The primary outcome is the incremental cost per life-year gained over 4 years in CAD routine screening group versus no screening in the perspective of French health insurance. The key secondary health economic endpoints include the cost-consequence analysis linking the total 4-year direct costs of each strategy and clinical endpoints; an analysis of budget impact for the French Insurance system to promote the routine CAD screening; and the total care consumption during follow-up. The key secondary clinical endpoints included the effects of CAD screening (versus no screening) in terms of major adverse cardiovascular events (a composite of acute coronary syndrome, coronary revascularization, or hospitalization for heart failure); all-cause mortality; major cerebrovascular events (a composite of stroke, hospitalization for TIA, or carotid revascularization); major adverse limb events (a composite of ischemic diabetic foot, lower-limb revascularization or amputation); and CKD or end-stage kidney disease (ESKD, requirement of any sustained haemodialysis or kidney transplantation). Each component of these composite endpoints will also be considered individually. Major cerebrovascular events, major adverse limb events and ESKD will be assessed during follow-up among participants without a baseline history of each condition (as appropriate). Finally, SCADIAB will also assess the frequency of routine CAD screening, expressed as the number of examinations performed yearly per individual.

The primary causal effect in our study is the intention-to-treat effect. That is the comparative effect of being assigned to the CAD screening strategies at inclusion, regardless of whether the individuals continue following the strategies during follow-up. The per-protocol effect will also be investigated after exclusion of participants from the control group who underwent routine CAD screening during follow-up.

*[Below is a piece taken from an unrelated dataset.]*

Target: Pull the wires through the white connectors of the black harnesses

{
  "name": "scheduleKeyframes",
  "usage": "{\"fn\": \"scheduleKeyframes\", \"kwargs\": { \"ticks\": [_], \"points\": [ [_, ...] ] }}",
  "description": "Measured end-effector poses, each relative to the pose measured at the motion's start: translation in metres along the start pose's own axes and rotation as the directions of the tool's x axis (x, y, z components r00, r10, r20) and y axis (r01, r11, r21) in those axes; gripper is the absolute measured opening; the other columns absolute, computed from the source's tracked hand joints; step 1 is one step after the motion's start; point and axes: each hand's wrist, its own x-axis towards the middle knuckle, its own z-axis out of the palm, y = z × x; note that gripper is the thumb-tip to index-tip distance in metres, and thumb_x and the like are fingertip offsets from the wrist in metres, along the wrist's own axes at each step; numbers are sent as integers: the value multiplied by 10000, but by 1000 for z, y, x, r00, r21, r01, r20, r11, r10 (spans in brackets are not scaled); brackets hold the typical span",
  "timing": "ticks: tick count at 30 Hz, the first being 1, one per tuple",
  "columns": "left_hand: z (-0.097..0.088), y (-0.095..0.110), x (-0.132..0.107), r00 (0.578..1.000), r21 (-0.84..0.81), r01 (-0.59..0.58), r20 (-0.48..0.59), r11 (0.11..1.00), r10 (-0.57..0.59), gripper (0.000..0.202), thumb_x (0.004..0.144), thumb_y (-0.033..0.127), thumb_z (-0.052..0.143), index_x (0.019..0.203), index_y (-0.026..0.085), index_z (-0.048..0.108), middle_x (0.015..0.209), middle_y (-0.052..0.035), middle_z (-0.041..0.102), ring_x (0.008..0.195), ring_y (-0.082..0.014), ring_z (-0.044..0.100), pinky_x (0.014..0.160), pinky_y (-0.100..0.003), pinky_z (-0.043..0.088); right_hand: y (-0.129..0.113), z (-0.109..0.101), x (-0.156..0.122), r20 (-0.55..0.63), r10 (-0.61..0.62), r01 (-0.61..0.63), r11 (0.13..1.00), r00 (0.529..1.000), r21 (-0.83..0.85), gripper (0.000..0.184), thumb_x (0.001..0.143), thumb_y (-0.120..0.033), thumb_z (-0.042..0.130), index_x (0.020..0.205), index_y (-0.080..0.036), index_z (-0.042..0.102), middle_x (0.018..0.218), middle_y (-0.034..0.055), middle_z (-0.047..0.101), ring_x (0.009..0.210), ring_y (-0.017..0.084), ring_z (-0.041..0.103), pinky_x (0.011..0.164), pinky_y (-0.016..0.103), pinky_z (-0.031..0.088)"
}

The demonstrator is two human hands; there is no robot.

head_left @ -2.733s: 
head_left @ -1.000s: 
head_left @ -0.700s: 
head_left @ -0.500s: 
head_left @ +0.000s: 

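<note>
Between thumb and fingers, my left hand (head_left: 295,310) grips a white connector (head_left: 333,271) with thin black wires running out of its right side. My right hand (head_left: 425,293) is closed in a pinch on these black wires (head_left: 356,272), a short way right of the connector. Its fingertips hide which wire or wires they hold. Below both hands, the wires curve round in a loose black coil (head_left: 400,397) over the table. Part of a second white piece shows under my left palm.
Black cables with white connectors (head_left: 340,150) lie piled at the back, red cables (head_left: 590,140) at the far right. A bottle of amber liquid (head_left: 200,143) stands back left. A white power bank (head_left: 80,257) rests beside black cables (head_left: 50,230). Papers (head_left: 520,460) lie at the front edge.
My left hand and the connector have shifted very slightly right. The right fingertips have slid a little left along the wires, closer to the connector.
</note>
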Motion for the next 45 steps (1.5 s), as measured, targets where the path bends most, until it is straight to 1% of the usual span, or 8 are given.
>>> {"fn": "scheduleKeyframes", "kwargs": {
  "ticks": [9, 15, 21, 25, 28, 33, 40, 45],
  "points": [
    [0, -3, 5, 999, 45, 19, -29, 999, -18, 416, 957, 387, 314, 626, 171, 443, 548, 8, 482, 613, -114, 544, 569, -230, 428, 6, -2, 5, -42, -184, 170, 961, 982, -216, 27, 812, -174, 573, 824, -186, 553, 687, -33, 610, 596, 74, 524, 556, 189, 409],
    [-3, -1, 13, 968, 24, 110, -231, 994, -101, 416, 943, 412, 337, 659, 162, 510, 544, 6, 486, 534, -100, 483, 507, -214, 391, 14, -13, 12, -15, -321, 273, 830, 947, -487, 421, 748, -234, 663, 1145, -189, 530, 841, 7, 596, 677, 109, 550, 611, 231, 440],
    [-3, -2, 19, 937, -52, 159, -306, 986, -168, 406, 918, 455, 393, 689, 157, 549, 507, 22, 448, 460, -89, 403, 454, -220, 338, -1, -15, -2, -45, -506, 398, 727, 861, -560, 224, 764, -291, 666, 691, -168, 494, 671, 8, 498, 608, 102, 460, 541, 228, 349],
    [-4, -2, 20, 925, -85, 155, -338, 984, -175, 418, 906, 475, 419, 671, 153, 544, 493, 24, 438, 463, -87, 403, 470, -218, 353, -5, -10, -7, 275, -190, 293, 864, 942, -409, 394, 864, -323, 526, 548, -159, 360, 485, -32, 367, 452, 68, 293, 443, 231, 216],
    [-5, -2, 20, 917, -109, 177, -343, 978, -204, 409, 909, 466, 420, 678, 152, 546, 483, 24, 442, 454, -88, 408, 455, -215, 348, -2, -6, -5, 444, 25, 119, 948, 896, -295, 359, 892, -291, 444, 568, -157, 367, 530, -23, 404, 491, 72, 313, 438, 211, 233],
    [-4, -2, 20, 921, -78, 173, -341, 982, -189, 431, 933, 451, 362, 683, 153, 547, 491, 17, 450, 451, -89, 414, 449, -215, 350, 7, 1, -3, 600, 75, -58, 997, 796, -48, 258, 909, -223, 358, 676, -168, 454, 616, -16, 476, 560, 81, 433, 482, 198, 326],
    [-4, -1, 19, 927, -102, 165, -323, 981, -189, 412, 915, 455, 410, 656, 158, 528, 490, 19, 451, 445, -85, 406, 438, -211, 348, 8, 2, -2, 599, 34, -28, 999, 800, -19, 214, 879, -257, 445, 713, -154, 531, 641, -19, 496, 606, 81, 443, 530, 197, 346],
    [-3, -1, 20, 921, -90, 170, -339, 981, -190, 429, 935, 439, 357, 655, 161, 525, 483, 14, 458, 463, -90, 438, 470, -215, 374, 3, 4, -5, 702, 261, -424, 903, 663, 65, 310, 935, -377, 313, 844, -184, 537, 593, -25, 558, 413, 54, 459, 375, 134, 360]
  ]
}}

The gross estimate of the incremental cost per life-year gained at 4 years will be conducted. High dimension propensity score will be used to balance the baseline characteristics of participants. Comparisons between study groups will be performed without adjustment; and with adjustment for confounding factors using the weighted by inverse probability of receiving treatment (IPTW). A cost-consequence analysis will be performed linking results of all direct costs, and results on major cardiovascular events. A budget impact analysis will be conducted to determine the public expenses of the spread of a routine CAD screening at 5 years from French health insurance perspective. The risk of clinical outcomes by study groups will be assessed using IPTW proportional hazards survival regression models. We will also consider the competing risk of all-cause death.

We will perform subgroup analyses by sex, age and frequency of CAD tests. Finally, a sensitivity analysis is planned to assess the interest of routine CAD screening in T2DM people with at least 2 cardiovascular risk factors without microvascular or macrovascular disease.

The study protocol has been approved by the French ethics authorities (as detailed in the Declaration section). In November 2023, the steering committee made an amendment to use a target trial approach, which was approved by the ethics authorities. Analysis will start before the end of 2023, and the main results will be published in 2024.